Douglas A. McIntyre is the co-founder, chief executive officer and editor in chief of 24/7 Wall St. and 24/7 Tempo. He has held these jobs since 2006.

McIntyre has written thousands of articles for 24/7 Wall St. He is an expert on corporate finance, the automotive industry, media companies and international finance. He has edited articles on national demographics, sports, personal income and travel.

His work has been quoted or mentioned in The New York Times, The Wall Street Journal, Los Angeles Times, The Washington Post, NBC News, Time, The New Yorker, HuffPost USA Today, Business Insider, Yahoo, AOL, MarketWatch, The Atlantic, Bloomberg, New York Post, Chicago Tribune, Forbes, The Guardian and many other major publications. McIntyre has been a guest on CNBC, the BBC and television and radio stations across the country.

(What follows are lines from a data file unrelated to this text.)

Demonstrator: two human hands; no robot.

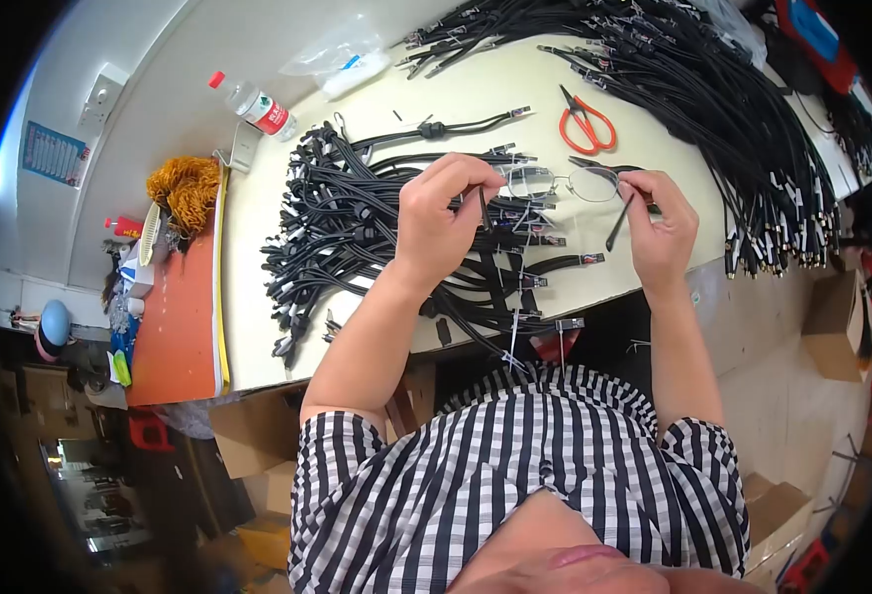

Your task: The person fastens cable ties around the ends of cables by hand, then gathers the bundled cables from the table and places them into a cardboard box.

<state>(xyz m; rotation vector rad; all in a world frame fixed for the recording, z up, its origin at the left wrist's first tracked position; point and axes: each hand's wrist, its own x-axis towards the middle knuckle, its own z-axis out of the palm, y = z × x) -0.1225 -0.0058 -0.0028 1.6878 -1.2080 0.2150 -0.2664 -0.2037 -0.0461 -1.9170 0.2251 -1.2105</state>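
Observation:
A pair of thin-framed eyeglasses (591, 184) is held over the table, its two lenses facing away from my body. My left hand (444, 213) is closed around one temple arm. The other temple arm is pinched between the fingers of my right hand (662, 226), its dark tip pointing down. Beneath and to the left of the glasses lies a heap of black cables (342, 213) with metal connector ends. Red-handled scissors (587, 126) rest just beyond the glasses. Behind the right lens a dark pointed tool is partly hidden, so its kind is unclear.
Large bundles of black cables (693, 119) cover the back and right of the cream table (495, 74). A water bottle (261, 111) and a plastic bag (342, 69) stand at the back left. An orange board (177, 317) borders the left side. A cardboard box (837, 327) sits at right.

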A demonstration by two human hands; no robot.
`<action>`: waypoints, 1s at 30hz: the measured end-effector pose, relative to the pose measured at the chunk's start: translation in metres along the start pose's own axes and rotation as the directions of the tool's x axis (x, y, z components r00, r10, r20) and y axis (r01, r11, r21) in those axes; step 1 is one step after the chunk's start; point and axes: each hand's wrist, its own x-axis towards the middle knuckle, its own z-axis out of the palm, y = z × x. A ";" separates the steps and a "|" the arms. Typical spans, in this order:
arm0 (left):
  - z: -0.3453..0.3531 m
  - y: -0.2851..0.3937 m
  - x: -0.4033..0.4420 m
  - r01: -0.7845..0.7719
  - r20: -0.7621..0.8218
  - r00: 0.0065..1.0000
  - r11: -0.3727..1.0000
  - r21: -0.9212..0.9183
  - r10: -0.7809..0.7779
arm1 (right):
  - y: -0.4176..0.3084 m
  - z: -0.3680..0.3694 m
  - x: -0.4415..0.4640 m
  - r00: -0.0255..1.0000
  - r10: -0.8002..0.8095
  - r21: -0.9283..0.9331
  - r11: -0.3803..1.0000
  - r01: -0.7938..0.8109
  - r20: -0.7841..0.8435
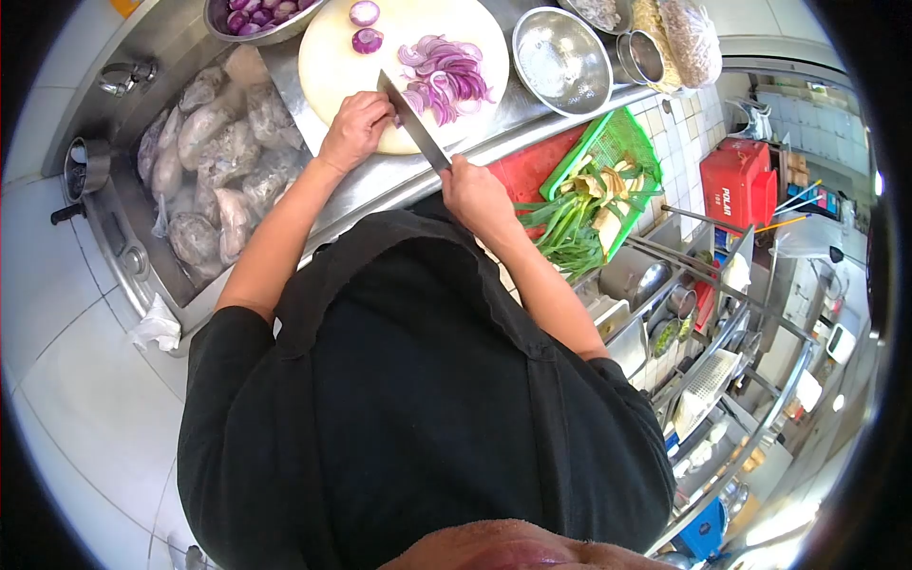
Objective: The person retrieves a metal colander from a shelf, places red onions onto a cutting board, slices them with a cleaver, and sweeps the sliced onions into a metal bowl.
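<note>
My right hand [478, 198] is closed round the handle of a kitchen knife [416, 128], whose blade slants across the round cutting board [323, 57]. Against the blade's left side, the bent fingers of my left hand [357, 133] press on a red onion piece [398, 120], mostly hidden by fingers and blade. Thin red onion slices [452, 71] lie in a loose pile right of the knife. Two cut red onions, one [365, 13] behind the other [367, 40], rest at the board's far side.
A metal bowl of peeled red onions [261, 23] stands at the back left. Bagged food [228, 147] fills the sink [142, 214] on the left. Right of the board are a metal bowl [562, 62] and a green basket [627, 133] with leafy green stalks [579, 214].
</note>
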 end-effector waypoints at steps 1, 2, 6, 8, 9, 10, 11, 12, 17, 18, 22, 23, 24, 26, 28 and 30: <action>0.000 0.000 -0.001 0.002 0.002 1.000 1.000 0.002 -0.002 | 0.002 0.003 0.003 1.000 -0.001 -0.010 1.000 0.001 0.005; 0.000 -0.001 0.000 0.003 0.003 1.000 1.000 0.007 -0.003 | 0.002 0.004 0.008 1.000 -0.006 -0.020 1.000 0.006 0.009; 0.001 -0.001 0.002 -0.011 -0.019 1.000 1.000 0.018 0.011 | -0.011 -0.027 0.001 0.999 0.026 0.019 0.999 -0.027 0.047; 0.003 -0.002 -0.001 -0.005 -0.042 0.999 1.000 0.005 0.005 | -0.011 -0.034 -0.007 0.996 0.061 0.030 0.998 -0.063 0.068; 0.004 -0.002 -0.003 0.002 -0.048 0.999 1.000 0.002 -0.002 | -0.011 -0.034 -0.010 0.994 0.080 0.036 0.996 -0.083 0.078; 0.005 -0.002 -0.004 0.005 -0.053 0.999 1.000 -0.001 -0.005 | -0.012 -0.033 -0.012 0.992 0.093 0.031 0.995 -0.096 0.089; 0.006 -0.003 -0.004 0.005 -0.059 0.998 1.000 -0.003 -0.005 | -0.013 -0.032 -0.013 0.990 0.105 0.026 0.994 -0.108 0.097; 0.005 -0.003 -0.002 0.005 -0.050 0.999 1.000 0.004 -0.005 | -0.014 -0.030 -0.012 0.987 0.118 0.022 0.992 -0.121 0.105; 0.000 0.005 0.001 0.004 -0.016 1.000 0.999 0.039 -0.003 | 0.006 0.011 0.008 0.999 0.015 0.008 1.000 -0.016 0.029; 0.000 0.003 0.002 -0.001 -0.031 1.000 0.999 0.047 0.003 | 0.003 0.008 0.013 1.000 -0.007 -0.008 1.000 0.007 0.024; -0.003 0.005 0.006 0.040 0.018 0.999 0.999 0.028 -0.041 | 0.001 -0.017 0.018 0.997 0.044 0.042 0.998 -0.046 0.058; -0.006 0.007 0.007 0.070 0.053 0.996 0.997 0.014 -0.070 | 0.000 -0.019 0.014 0.998 0.041 0.050 0.998 -0.043 0.041; -0.013 0.020 0.017 0.070 -0.027 0.997 0.997 0.032 -0.069 | -0.001 -0.021 0.011 0.999 0.040 0.058 0.997 -0.041 0.021; -0.028 0.063 0.051 0.073 -0.180 0.982 0.995 0.064 -0.061 | -0.001 -0.014 0.007 0.999 -0.002 0.073 0.997 -0.002 0.054; -0.020 0.076 0.081 0.117 -0.006 0.993 0.973 0.199 -0.119 | -0.003 -0.002 0.002 0.996 -0.018 0.083 0.996 0.011 0.082; 0.002 0.068 0.097 0.174 0.308 0.890 0.875 0.451 -0.336 | -0.004 0.008 0.000 0.995 -0.008 0.084 0.996 0.000 0.097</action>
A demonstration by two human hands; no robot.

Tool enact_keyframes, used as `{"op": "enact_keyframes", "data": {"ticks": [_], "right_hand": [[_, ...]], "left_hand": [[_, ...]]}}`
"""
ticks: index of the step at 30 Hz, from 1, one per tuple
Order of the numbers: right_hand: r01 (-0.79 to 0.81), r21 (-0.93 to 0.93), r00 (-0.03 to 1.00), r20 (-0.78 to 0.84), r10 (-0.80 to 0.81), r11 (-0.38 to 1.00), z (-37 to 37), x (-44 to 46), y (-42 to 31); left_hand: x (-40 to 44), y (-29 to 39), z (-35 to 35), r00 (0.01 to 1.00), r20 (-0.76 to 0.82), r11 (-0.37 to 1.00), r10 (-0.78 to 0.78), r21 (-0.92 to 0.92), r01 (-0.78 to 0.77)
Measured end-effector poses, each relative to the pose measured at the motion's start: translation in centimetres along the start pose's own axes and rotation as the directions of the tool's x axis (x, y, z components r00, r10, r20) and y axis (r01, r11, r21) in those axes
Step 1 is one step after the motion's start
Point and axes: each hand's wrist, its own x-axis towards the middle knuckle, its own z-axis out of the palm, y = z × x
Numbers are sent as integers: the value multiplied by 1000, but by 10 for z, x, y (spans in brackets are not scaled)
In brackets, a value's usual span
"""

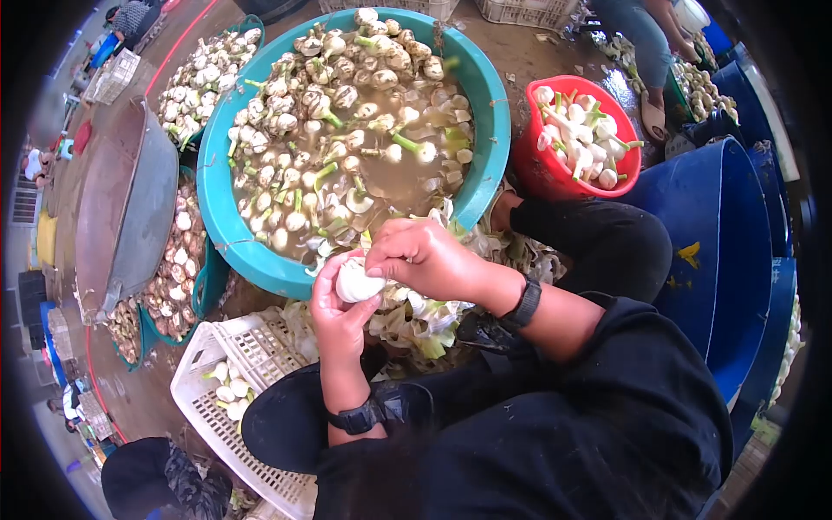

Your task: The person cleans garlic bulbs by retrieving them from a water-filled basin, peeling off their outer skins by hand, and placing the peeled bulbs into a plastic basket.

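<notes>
A white peeled bulb (355, 282) is held between my two hands, just past the near rim of a big teal tub (218, 221). My left hand (334, 303) wraps round the bulb from the left and below. The fingers of my right hand (420, 253) are pinched together at the bulb's upper right side. Muddy water and many bulbs with green stems (299, 178) fill the tub. Loose pale peelings (425, 321) lie beneath my hands and along the tub's near side.
A red bucket (527, 160) of white bulbs stands at the right, near blue barrels (685, 195). At lower left is a white crate (204, 416) with a few bulbs. Baskets of bulbs and a metal trough (143, 221) stand left. Other people sit at upper right and lower left.
</notes>
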Motion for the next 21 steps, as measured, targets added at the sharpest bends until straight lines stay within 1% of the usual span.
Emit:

A magna cum laude graduate of Harvard College, McIntyre also was president of The Harvard Advocate. Founded in 1866, the Advocate is the oldest college publication in the United States.

TheStreet.com, Comps.com and Edgar Online are some of the public companies for which McIntyre served on the board of directors. He was a Vicinity Corporation board member when the company was sold to Microsoft in 2002. He served on the audit committees of some of these companies.

McIntyre has been the CEO of FutureSource, a provider of trading terminals and news to commodities and futures traders. He was president of Switchboard, the online phone directory company. He served as chairman and CEO of On2 Technologies, the video compression company that provided video compression software for Adobe’s Flash. Google bought On2 in 2009.